A OIT (Organização Internacional do Trabalho) manifestou preocupação pelas mudanças em torno da definição de trabalho escravo e da forma de fiscalização no Brasil, informou Antônio Rosa, representante da entidade em Brasília.
"O Brasil, a partir de hoje, deixa de ser a referência no combate à escravidão que estava sendo na comunidade internacional", disse Rosa, que é coordenador do Programa de Combate ao Trabalho Escravo da OIT no país.
Nesta segunda-feira (16), o Ministério do Trabalho divulgou uma portaria que modifica a definição de trabalho escravo e deixa nas mãos do ministro a inclusão de empresas na chamada "lista suja", que engloba aqueles que desrespeitam direitos trabalhistas.
Segundo o texto, publicado no Diário Oficial da União, para que haja a identificação de trabalho forçado, jornada exaustiva e condição degradante, é preciso ocorrer "privação da liberdade de ir e vir" —o que não constava nas definições adotadas anteriormente—, como submissão do trabalhador sob ameaça de castigo, proibição de transporte obrigando ao isolamento geográfico, vigilância armada para manter o trabalhador no local e a retenção de documentos pessoais.
A portaria estabelece um conceito "condicionado à situação de liberdade, e não é assim no mundo, a escravidão moderna não é caracterizada assim", lamentou Rosa.
"É uma interpretação da norma bastante restritiva, o que acaba por mudar seu sentido, impossibilitando na prática as operações de combate ao trabalho escravo em todo o país", considerou o auditor fiscal do Trabalho, Renato Bignami.
A portaria, que atende aos interesses da bancada ruralista, foi duramente criticado pelo Ministério Público do Trabalho, assim como pela oposição no Congresso, que vê na medida uma ação política do presidente Michel Temer, que aguarda a discussão de uma segunda denúncia contra ele pelo Congresso.
"Temer parece desconhecer qualquer limite.

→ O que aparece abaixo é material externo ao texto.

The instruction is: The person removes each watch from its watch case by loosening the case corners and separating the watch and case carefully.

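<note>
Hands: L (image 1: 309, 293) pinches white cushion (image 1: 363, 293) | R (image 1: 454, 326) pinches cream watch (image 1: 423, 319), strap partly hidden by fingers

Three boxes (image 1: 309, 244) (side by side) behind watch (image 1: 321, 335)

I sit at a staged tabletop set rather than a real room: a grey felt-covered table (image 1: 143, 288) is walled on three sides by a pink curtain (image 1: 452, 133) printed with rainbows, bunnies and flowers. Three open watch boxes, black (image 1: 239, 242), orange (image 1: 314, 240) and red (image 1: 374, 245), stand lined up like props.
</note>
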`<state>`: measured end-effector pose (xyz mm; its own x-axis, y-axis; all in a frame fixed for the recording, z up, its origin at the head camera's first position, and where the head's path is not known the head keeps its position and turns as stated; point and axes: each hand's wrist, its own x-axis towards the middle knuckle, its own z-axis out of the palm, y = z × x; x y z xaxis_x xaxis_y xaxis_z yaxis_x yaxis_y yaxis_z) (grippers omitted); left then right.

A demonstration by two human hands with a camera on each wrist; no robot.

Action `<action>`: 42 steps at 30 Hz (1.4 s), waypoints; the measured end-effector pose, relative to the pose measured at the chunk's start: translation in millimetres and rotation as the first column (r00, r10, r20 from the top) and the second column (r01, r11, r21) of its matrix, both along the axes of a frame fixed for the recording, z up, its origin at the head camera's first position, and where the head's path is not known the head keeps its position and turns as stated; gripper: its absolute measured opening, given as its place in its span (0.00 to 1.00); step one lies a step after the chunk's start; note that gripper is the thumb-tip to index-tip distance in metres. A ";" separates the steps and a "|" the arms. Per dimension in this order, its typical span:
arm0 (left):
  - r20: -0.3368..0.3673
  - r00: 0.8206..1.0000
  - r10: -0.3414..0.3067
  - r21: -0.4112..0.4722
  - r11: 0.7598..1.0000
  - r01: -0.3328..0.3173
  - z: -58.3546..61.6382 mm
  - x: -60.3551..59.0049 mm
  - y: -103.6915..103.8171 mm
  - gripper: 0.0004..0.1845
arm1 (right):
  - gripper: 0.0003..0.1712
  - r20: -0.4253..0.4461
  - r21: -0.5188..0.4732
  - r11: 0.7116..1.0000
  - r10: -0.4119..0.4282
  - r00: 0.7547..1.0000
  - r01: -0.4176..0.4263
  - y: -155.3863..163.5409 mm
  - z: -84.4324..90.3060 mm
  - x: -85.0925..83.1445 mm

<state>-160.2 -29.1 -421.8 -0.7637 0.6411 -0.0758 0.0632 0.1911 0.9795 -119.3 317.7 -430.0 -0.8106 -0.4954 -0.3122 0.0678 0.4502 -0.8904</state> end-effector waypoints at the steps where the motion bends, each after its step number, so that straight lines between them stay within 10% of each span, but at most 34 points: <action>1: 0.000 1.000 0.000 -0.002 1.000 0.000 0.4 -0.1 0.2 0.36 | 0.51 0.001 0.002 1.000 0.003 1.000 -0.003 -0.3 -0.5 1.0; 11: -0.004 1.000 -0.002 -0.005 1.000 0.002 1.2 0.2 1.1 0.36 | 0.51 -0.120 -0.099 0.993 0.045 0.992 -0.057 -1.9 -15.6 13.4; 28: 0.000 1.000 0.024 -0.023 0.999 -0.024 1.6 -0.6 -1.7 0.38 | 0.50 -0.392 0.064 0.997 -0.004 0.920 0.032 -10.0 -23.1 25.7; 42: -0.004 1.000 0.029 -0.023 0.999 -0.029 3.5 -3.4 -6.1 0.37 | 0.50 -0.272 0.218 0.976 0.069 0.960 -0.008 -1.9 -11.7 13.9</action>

Sepultar o combate ao trabalho escravo em troca de salvação na Câmara é escandaloso", avaliou em comunicado o deputado Alessandro Molon (Rede-RJ).
"A nossa preocupação é que de fato não exista nenhum tipo de condução das políticas de luta contra violação de direitos humanos em benefício de algum grupo", disse Rosa.
A Secretaria de Inspeção do Ministério de Trabalho rejeitou também o conteúdo da portaria em um comunicado interno divulgado nesta segunda-feira e esclareceu que não participou de sua elaboração.
O documento afirma que "foram detectados vícios técnicos e jurídicos" e aspectos que atentam contra a Constituição, a Convenção 81 da OIT e o Código Penal brasileiro.